■ TASK TO COMPLETE
Nothing past the line containing "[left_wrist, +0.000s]" belongs in the output. Copy exactly every line of the data below from the first up to and including it.

[EXERCISE INPUTS Boundary: Start]

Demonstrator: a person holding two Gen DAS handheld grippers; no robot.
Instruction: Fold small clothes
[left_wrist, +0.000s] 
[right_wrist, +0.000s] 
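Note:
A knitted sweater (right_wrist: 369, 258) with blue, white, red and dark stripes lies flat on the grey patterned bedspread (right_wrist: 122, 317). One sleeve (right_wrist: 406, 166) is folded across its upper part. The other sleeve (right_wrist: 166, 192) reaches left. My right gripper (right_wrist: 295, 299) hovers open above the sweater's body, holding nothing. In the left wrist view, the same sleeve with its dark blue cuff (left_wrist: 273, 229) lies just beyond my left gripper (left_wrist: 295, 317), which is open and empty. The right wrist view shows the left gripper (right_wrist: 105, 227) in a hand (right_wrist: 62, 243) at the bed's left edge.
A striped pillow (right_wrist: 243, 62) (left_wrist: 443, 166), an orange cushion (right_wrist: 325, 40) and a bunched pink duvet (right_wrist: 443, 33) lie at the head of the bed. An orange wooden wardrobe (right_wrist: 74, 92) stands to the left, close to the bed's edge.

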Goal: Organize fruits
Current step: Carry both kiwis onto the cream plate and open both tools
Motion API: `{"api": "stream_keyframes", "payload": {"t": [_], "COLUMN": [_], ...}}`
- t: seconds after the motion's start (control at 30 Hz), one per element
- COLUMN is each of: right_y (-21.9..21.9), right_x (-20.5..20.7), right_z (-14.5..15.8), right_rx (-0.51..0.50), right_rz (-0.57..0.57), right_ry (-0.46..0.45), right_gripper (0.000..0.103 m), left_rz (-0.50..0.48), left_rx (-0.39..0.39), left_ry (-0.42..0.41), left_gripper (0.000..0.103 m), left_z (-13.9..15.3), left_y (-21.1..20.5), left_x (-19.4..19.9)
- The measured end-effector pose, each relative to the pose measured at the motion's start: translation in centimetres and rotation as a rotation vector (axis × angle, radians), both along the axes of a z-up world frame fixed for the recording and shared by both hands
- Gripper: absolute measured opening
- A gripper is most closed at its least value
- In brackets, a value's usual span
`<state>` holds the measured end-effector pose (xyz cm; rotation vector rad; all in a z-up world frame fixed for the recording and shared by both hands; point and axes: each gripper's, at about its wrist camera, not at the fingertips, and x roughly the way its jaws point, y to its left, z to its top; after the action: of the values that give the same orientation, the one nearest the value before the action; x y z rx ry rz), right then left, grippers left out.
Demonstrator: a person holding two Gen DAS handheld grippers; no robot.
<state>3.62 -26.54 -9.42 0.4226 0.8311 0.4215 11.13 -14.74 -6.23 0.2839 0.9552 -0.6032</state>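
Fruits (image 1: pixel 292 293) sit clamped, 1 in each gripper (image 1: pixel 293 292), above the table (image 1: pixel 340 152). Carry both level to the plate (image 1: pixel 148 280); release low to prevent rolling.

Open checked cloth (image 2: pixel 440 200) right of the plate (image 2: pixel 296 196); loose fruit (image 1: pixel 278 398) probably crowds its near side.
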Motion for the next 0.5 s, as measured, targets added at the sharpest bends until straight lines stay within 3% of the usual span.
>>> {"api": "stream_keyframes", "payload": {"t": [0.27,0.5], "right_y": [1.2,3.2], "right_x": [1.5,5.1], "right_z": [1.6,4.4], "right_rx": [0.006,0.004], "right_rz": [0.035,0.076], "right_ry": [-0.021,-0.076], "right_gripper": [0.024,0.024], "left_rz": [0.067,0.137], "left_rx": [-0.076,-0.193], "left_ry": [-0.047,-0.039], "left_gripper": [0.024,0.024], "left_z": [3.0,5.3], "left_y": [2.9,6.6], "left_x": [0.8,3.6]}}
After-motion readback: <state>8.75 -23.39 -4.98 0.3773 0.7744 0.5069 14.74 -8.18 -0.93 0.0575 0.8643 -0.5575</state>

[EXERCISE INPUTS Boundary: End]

■ RESPONSE TO THIS TASK
Demonstrator: a person holding two Gen DAS handheld grippers; no robot.
Instruction: Fold small clothes
[left_wrist, +0.000s] 

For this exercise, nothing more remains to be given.